P&G’s overarching commitments on plastic packaging include halving the use of virgin plastics by 2030, across all product categories. The Fabric Care Europe division has an interim ambition to reduce plastic use – including virgin and recycled – by 30% by 2025. The Home Care Europe Division is also going one step further and targeting no virgin plastic use at all from 2025. Other plastic-reducing innovations piloted by the FMCG giant include refillable aluminium shampoo and conditioner bottles with flexible plastic pouch refills.

A truly sustainable solution?

As outlined, Paboco bottles are not yet a completely plastic-free solution, as they rely on the recycled PET barrier to stop the contents from damaging the outer. 

Paboco’s interim chief executive Gittan Schiöld told edie that the intention is to switch to a fully bio-based format for the second generation of the packaging innovation, whereby the non-bonded PET barrier is replaced with a bonded, bio-based alternative that can be recycled along with the pulp-based paper shell.

In the meantime, she admitted, dealing with the packaging at the end-of-life stage is “not seamless”. Customers are being encouraged to remove the plastic barrier, placing the paper into their household recycling and seeking out a dedicated collection service for the plastic – at least in the UK, where most councils do not collect flexible plastics from houses.

“We are working very closely with the recyclers on how the plastic will be handled, because this isn’t part of how they work today,” Schiöld said.

Research from WRAP suggests that flexible film accounted for 290,000 tonnes of plastic packaging waste in 2019. Separate research from the Flexible Packaging Consortium revealed that some 215 billion pieces of flexible plastic packaging are placed on the UK market every year and that almost all of this material is sent to landfill or incineration.

In the absence of unified recycling collections from UK councils, many retailers have opted to begin or extend in-store recycling schemes for plastic film. Among them are the Co-op, Sainsbury’s, Aldi and Tesco.

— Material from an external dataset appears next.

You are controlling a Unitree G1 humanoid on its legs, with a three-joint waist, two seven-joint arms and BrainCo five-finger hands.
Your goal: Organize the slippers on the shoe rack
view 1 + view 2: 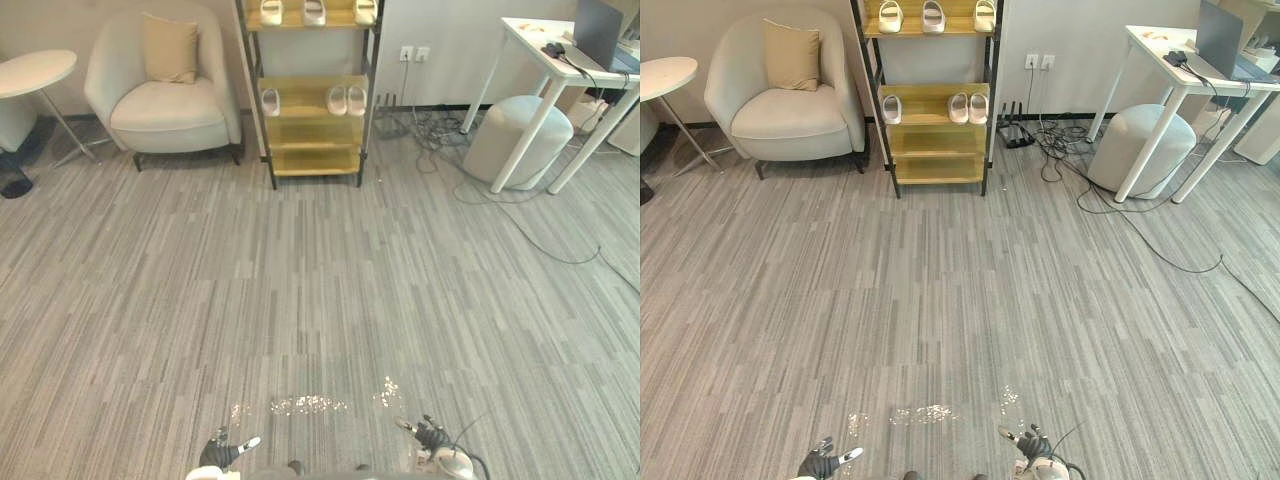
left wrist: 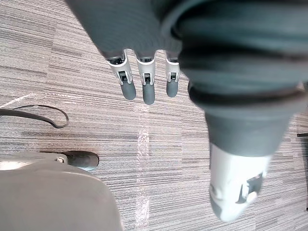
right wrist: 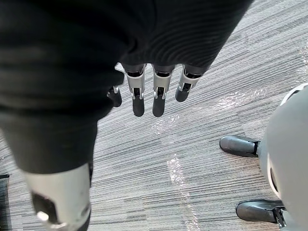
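Six slippers (image 1: 337,100) stand on one shoe rack (image 1: 315,160), far ahead of the left robot hand (image 1: 222,452) and the right robot hand (image 1: 430,437): three on the upper shelf (image 1: 340,18), three below. One armchair (image 1: 165,105), one cushion (image 1: 170,48), one side table (image 1: 35,70), one desk (image 1: 535,45), one laptop (image 1: 598,30), one stool (image 1: 515,135).

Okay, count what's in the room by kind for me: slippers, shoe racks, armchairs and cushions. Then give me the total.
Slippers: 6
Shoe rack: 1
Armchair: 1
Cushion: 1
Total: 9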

Schiöld was also asked to clarify the lifecycle impacts of the bottles, given that many proponents of plastic packaging often point to the fact that lower lifecycle emissions can be achieved than with other packaging formats such as aluminium or glass.

She said this is “something we are looking at thoroughly and covering the whole lifecycle, from responsible forestry to raw materials and production, all the way to recycling.”

Schiöld  added: “We know that with each step we take to improve our technology, we are still in the early stages and are not yet comparable to the efficient packaging systems of today. But we are looking at scenarios; we need to ensure we’re going in the right direction in terms of lifecycle impact.”

P&G’s Porter added that his team “truly believes” that Paboco bottles will be more environmentally sustainable than typical virgin plastic bottles, in all senses of the word.

On climate, P&G is working towards carbon-neutral operations by 2030. This ambition covers Scope 1 (direct) and Scope 2 (power-related) emissions, which P&G expects to halve this decade before using insetting and offsetting to address the remaining half. The company is in the process of developing 1.5C-aligned science-based climate targets that will also encompass Scope 3 (indirect) emissions.